French President Macron visited Moscow on February 7. Following a five-hour meeting with Putin, he reported an agreement not to escalate the crisis. The Kremlin spokesperson the next day refuted that claim, saying “Moscow and Paris could not have struck any deals. It is simply impossible… France is a NATO member, where it doesn’t hold leadership—another country holds this bloc’s leadership. So, what kind of deals can you talk about?”
On February 10, British Foreign Secretary Truss made no headway during a frosty meeting with Russian Foreign Minister Lavrov. Lavrov played a game of gotcha and treated Truss brusquely at their joint press briefing.
On February 12, President Biden spoke to Putin, their third conversation in two months. No breakthroughs resulted. On February 15, German Chancellor Scholz will meet Putin in Moscow.
The current situation offers few grounds for optimism. Moscow denies any intent to attack, but the Russian military build-up continues and has brought more troops and equipment close to Ukraine. While Russian military capabilities may overmatch Ukrainian armed forces, the latter would fight, and Ukrainian civilians are arming up to resist as well. (Above and beyond the penalties imposed by the West, the main costs to Russia of an assault would be inflicted by the Ukrainian military and partisan operations against an invading Russian force, particularly if the Russians got bogged down in a quagmire.)
Moscow thus far has turned aside Western attempts to engage in dialogue on de-escalating the crisis, insisting on demands it knows will not be met while not engaging on offers that could enhance the security of both sides.
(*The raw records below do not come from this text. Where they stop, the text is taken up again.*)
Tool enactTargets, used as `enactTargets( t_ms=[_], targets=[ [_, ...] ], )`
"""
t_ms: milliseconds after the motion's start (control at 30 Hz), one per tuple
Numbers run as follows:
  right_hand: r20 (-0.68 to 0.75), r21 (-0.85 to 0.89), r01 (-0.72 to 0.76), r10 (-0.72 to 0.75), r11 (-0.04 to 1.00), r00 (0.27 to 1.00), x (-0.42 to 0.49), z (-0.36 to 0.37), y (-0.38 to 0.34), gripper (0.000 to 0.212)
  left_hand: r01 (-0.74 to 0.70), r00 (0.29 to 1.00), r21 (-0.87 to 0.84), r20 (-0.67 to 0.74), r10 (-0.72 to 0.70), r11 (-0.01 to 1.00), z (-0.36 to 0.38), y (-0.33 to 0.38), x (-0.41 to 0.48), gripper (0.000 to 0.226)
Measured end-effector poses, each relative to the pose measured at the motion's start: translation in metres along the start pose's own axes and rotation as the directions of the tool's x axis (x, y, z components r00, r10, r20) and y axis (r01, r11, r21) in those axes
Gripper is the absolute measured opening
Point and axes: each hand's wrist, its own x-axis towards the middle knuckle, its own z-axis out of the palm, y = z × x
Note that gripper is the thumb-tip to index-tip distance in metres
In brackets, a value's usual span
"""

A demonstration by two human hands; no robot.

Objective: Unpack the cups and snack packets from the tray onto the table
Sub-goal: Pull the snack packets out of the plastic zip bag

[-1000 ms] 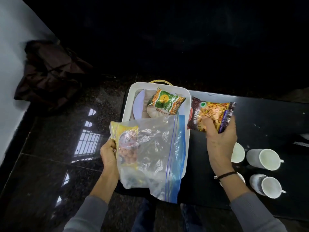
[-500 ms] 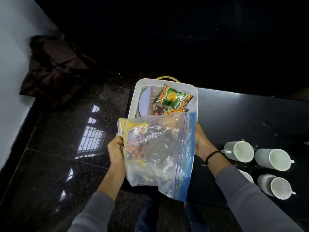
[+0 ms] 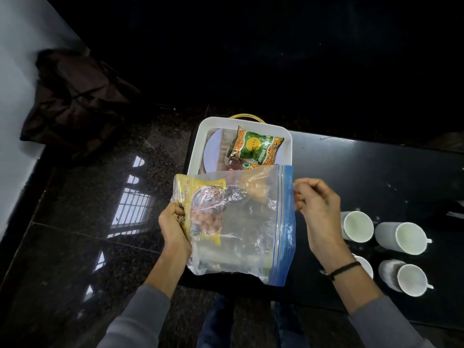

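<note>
The green packet (image 3: 256,146) carries a yellow circle whose small writing seems to read "let's try"; other labels are too blurred to read. It lies in the white tray (image 3: 198,141), above a red packet (image 3: 237,165) half hidden by the clear zip bag (image 3: 248,222). The left hand (image 3: 173,227) grips the bag around a yellow packet (image 3: 203,212) inside it. The right hand (image 3: 316,209) pinches the bag's blue edge with curled fingers. 4 white cups (image 3: 401,238) stand on the black table (image 3: 364,172), just beside the right wrist.
</note>
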Motion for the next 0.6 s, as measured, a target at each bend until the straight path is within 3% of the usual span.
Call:
enactTargets(
  t_ms=[133,233,400,500,533,600],
  targets=[
    [0.119,0.068,0.071,-0.078,0.995,0.990,-0.021,-0.001,-0.005,0.005,-0.017,0.999,0.035,-0.036,0.018,0.999,0.000,0.000,-0.001,0.038],
    [0.110,0.055,0.118,-0.124,0.991,0.986,-0.025,0.002,-0.004,0.010,-0.058,0.996,0.074,-0.067,0.063,0.996,0.000,0.001,-0.004,0.033],
    [0.125,-0.075,0.249,-0.239,0.966,0.963,-0.030,0.010,-0.002,0.015,-0.094,0.993,0.068,-0.066,0.099,0.993,0.003,0.001,-0.006,0.029],
    [0.230,-0.112,0.148,-0.119,0.983,0.966,-0.031,0.017,-0.005,0.004,-0.105,0.992,0.042,-0.071,0.107,0.994,0.006,-0.001,-0.008,0.030],
    [0.266,-0.150,0.110,-0.067,0.982,0.962,-0.032,0.020,-0.002,0.005,-0.098,0.993,0.030,-0.070,0.100,0.995,0.007,-0.001,-0.008,0.033],
    [0.189,-0.200,-0.032,0.070,0.979,0.979,-0.031,0.015,0.016,0.022,-0.068,0.997,0.012,-0.030,0.068,0.998,0.010,-0.002,-0.008,0.039]
  ],
)
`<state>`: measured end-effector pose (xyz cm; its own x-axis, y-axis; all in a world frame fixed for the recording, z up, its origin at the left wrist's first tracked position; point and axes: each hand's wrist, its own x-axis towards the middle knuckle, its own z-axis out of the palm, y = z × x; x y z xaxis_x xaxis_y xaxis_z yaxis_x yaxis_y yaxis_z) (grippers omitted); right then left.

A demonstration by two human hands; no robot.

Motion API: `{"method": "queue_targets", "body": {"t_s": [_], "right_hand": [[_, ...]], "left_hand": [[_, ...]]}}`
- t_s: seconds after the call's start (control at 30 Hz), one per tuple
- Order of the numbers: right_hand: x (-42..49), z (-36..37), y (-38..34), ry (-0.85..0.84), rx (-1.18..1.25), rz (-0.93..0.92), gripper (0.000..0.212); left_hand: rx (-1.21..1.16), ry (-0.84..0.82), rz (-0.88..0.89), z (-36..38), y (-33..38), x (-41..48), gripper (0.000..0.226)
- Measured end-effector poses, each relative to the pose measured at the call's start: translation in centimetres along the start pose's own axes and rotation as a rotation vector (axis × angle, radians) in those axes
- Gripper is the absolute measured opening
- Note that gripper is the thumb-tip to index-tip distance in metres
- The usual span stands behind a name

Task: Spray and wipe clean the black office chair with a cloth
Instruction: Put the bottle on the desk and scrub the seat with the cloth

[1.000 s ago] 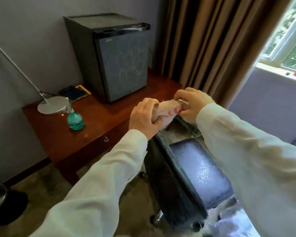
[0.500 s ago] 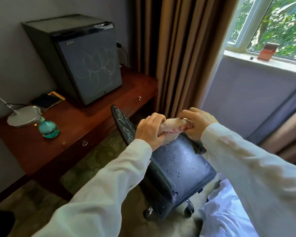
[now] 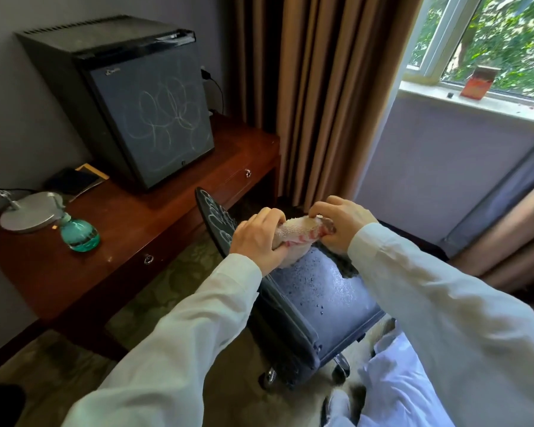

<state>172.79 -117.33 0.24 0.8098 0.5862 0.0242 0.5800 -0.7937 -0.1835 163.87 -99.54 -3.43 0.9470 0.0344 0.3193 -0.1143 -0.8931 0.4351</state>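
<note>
The left hand point(image 3: 259, 240) and right hand point(image 3: 341, 224) each curl tightly round one end of the rolled cloth point(image 3: 299, 232) (pale towelling, red stripe), holding it just above the droplet-beaded seat point(image 3: 330, 300) of the black office chair point(image 3: 293, 331). The step looks like readying the cloth for wiping: better folded into a flat pad, then drawn across the wet seat in overlapping strokes. The teal spray bottle point(image 3: 79, 235) stands on the desk point(image 3: 154, 223), well apart.

A: Entry: cloth point(image 3: 302, 232) ends?
B: Both buried in left hand point(image 3: 258, 240) and right hand point(image 3: 341, 224) (only the middle shows).
A: And the chair point(image 3: 330, 298) base?
B: Mostly under its seat. The lamp point(image 3: 28, 212) arm runs off the left edge; fridge point(image 3: 148, 124) logo too small to read.
</note>
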Motion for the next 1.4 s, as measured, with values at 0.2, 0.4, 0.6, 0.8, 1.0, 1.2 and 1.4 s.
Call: {"method": "queue_targets", "body": {"t_s": [0.2, 0.4, 0.6, 0.8, 1.0, 1.2, 1.4], "right_hand": [[2.3, 0.2, 2.7, -0.038, 0.002, -0.108, 0.044], [6.3, -0.4, 6.7, -0.057, 0.052, -0.303, 0.044], [10.2, -0.9, 9.4, -0.090, 0.071, -0.480, 0.044], [10.8, -0.2, 9.8, -0.152, 0.064, -0.609, 0.045], [9.6, -0.7, 10.4, -0.158, 0.032, -0.612, 0.047], [7.4, -0.1, 12.3, -0.138, 0.026, -0.503, 0.047], [5.5, 1.1, 13.9, -0.159, 0.021, -0.401, 0.043]], "left_hand": [[0.074, -0.121, -0.078, 0.3, 1.1, 2.3, 0.038], [0.138, -0.164, -0.234, 0.3, 2.4, 5.9, 0.035], [0.197, -0.159, -0.451, 1.6, 5.2, 8.2, 0.030], [0.276, -0.197, -0.626, 2.9, 7.4, 7.7, 0.033], [0.306, -0.181, -0.708, 4.6, 9.5, 7.5, 0.037], [0.248, -0.169, -0.695, 6.7, 10.9, 7.2, 0.040], [0.183, -0.215, -0.660, 8.2, 11.9, 7.1, 0.044]]}}
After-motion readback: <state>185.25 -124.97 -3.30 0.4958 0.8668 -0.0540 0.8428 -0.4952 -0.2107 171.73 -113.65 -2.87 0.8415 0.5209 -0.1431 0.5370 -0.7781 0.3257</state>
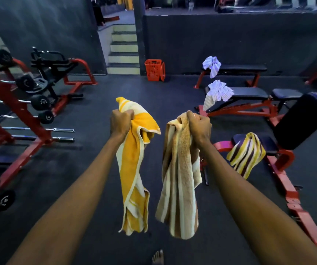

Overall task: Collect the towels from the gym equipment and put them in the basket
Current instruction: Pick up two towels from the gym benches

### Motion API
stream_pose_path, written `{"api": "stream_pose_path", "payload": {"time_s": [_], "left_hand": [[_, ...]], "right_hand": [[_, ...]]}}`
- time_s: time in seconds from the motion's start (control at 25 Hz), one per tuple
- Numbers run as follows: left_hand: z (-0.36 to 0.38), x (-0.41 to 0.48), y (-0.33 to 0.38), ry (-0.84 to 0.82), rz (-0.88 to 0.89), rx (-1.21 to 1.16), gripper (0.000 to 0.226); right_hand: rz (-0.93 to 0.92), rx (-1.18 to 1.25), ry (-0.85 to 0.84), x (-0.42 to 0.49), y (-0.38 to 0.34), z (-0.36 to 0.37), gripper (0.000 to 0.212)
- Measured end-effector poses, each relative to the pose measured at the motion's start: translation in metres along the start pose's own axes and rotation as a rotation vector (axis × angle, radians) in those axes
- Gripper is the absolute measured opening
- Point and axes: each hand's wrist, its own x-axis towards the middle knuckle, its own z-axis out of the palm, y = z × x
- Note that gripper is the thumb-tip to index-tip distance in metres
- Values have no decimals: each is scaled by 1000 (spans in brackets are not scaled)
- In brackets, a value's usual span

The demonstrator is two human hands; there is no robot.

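My left hand (121, 122) grips a yellow-and-white towel (133, 169) that hangs down from its fist. My right hand (199, 126) grips a tan-and-cream striped towel (178, 188), also hanging. The orange basket (154, 70) stands on the floor at the far wall, beside the stairs, well ahead of both hands. A yellow-and-dark striped towel (246, 154) drapes over the near bench seat at the right. Two white striped towels lie on the benches farther back: one (218, 91) on the middle bench, one (212, 65) on the far bench.
A red rack of barbells and dumbbells (19, 111) fills the left side. Red-framed benches (249, 96) line the right, with a long red frame rail (295, 203) near my right arm. Stairs (124, 48) rise at the back. Dark floor runs between me and the basket.
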Motion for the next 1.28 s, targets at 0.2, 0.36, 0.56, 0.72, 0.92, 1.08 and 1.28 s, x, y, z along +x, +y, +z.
{"api": "stream_pose_path", "payload": {"time_s": [0.2, 0.36, 0.56, 0.72, 0.92, 1.08, 1.28], "left_hand": [[41, 153, 3, -15, 4, 1, 27], [78, 264, -6, -32, 33, -18, 27], [139, 421, -29, -12, 53, -27, 23], [189, 539, -28, 2, 35, -29, 28], [242, 691, -37, 8, 13, -74, 34], [280, 817, -59, -24, 40, -131, 33], [334, 989, -82, -63, 8, -167, 30]], "right_hand": [[33, -4, 33, 130, -30, 69, 45], [26, 13, 60, 237, -38, 126, 48], [6, 46, 33, 390, -47, 211, 51], [0, -21, 16, 500, -66, 266, 45], [-17, -43, 32, 637, -87, 347, 46], [-27, -47, 55, 744, -90, 411, 47], [30, -63, 112, 881, -105, 503, 47]]}}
The rude treatment accorded to Macron and Truss in Moscow does not bode well for diplomacy.
Putin may not yet have made a final decision, and Moscow has left the door ajar for negotiation. But it is hard to escape the conclusion that the Kremlin is painting itself ever tighter into a corner. It can launch an attack on Ukraine, one that would be viewed by the world as an act of outright aggression, or it can back down and accept offers that have been on the table for weeks. The latter could prove embarrassing. It could appear that Russia’s military build-up was a bluff that had been called. Putin does not seem one who wants others to think that he bluffs.
If the Kremlin chooses war, that will be a calamity for Ukraine—and it could well prove the same for Russia. Hopefully, Moscow will conclude that the costs of an attack would outweigh the political gains it might hope to achieve and turn to a more realistic diplomatic approach, however awkward that climb-down might seem.